Exercise aim: Your task is to return the listing below word for word, without any of its images.

Given information:
++++++++
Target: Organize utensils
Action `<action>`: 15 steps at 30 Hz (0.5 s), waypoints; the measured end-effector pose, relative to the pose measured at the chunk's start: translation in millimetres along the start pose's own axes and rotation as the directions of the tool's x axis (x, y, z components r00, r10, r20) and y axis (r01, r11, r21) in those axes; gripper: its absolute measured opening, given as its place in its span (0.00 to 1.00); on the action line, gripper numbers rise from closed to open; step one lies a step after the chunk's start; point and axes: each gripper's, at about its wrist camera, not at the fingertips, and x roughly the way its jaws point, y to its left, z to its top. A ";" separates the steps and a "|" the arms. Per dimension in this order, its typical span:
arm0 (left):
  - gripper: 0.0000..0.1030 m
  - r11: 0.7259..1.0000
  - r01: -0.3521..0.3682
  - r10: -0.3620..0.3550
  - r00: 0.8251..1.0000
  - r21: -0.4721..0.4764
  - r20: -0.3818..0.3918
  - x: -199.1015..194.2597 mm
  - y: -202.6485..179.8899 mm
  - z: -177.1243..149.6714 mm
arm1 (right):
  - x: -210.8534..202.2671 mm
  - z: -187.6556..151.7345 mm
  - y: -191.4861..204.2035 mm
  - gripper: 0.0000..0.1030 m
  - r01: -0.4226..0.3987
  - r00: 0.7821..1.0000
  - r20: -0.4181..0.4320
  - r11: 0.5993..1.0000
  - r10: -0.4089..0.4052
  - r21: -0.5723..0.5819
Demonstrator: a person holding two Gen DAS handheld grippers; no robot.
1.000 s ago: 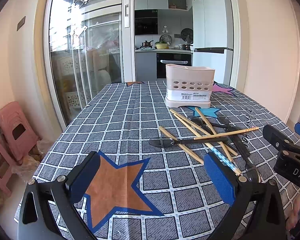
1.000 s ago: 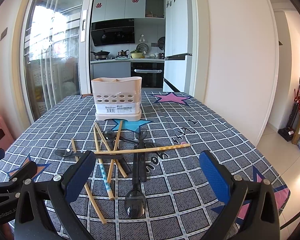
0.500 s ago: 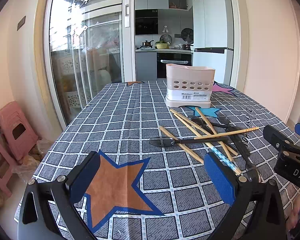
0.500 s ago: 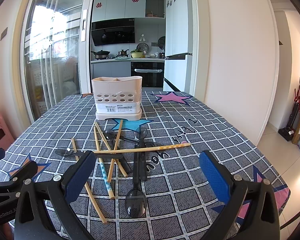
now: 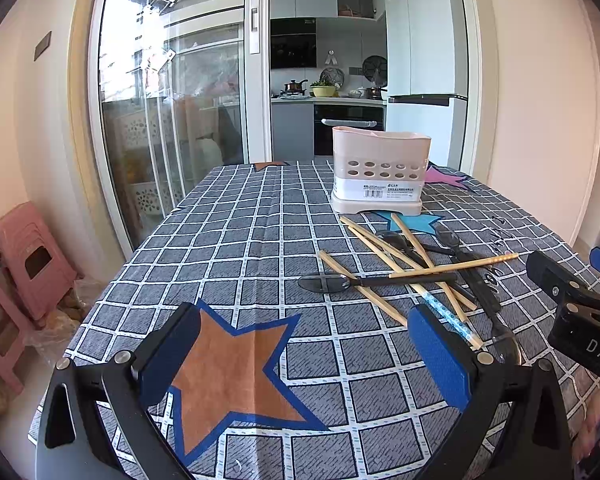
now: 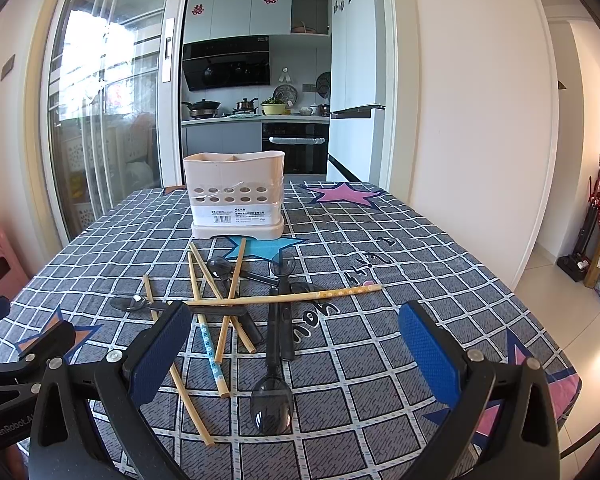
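A beige utensil holder (image 6: 234,196) stands upright at the far middle of the table; it also shows in the left wrist view (image 5: 378,176). In front of it lies a crossed pile of wooden chopsticks (image 6: 284,297) (image 5: 452,266) and black plastic spoons (image 6: 273,376) (image 5: 340,281). My left gripper (image 5: 304,354) is open and empty, low over an orange star on the cloth, left of the pile. My right gripper (image 6: 292,348) is open and empty, hovering over the near end of the pile.
The table wears a grey checked cloth (image 6: 400,264) with coloured stars. Pink stools (image 5: 24,256) stand on the floor at the left. A glass sliding door (image 5: 172,112) and a kitchen lie behind. The table's right edge (image 6: 540,320) drops to the floor.
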 end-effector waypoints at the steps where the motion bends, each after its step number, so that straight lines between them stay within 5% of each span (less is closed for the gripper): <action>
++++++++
Solution to this exercise:
Target: Organize utensils
Action `<action>`: 15 steps at 30 Hz (0.5 s), waypoints; the measured end-effector pose, relative to the pose measured at the chunk's start: translation in millimetres along the start pose's own axes and rotation as the directions of the tool's x axis (x, y, z components r00, r10, r20) and y axis (r01, r11, r21) in those axes; gripper: its absolute measured opening, given as its place in its span (0.00 to 1.00); on the action line, gripper numbers rise from closed to open; step one lies a step after the chunk's start; point and axes: each gripper's, at about its wrist camera, not at the fingertips, and x roughly the way its jaws point, y to its left, z to its top. A ";" separates the steps and a "|" the arms. Per dimension in this order, its typical span:
arm0 (left):
  - gripper: 0.0000..0.1030 m
  - r11: 0.7259..1.0000
  - r01: -0.3521..0.3682
  - r10: -0.3620..0.3550
  - r00: 0.8251..1.0000
  - r21: -0.4721..0.4764
  - r20: -0.3818..0.3918
  - x: -199.1015..194.2597 mm
  - y: -202.6485..179.8899 mm
  - z: -177.1243..149.6714 mm
arm1 (right):
  - x: -210.8534..202.2671 mm
  - z: -187.6556..151.7345 mm
  - y: -191.4861..204.2035 mm
  - gripper: 0.0000..0.1030 m
  - r01: -0.4226..0.3987
  - r00: 0.7821..1.0000
  - r20: -0.4181..0.4320
  - r11: 0.5993..1.0000
  - r10: -0.4089..0.4052
  - r21: -0.5723..0.5819
Demonstrator: a person holding two Gen DAS handheld grippers; no robot.
1.000 s ago: 
1.000 s ago: 
0.500 s ago: 
0.500 s ago: 
now: 
now: 
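A beige utensil holder (image 6: 234,196) stands upright at the far middle of the table; it also shows in the left wrist view (image 5: 378,176). In front of it lies a crossed pile of wooden chopsticks (image 6: 284,297) (image 5: 452,266) and black plastic spoons (image 6: 273,376) (image 5: 340,281). My left gripper (image 5: 304,354) is open and empty, low over an orange star on the cloth, left of the pile. My right gripper (image 6: 292,348) is open and empty, hovering over the near end of the pile.
The table wears a grey checked cloth (image 6: 400,264) with coloured stars. Pink stools (image 5: 24,256) stand on the floor at the left. A glass sliding door (image 5: 172,112) and a kitchen lie behind. The table's right edge (image 6: 540,320) drops to the floor.
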 end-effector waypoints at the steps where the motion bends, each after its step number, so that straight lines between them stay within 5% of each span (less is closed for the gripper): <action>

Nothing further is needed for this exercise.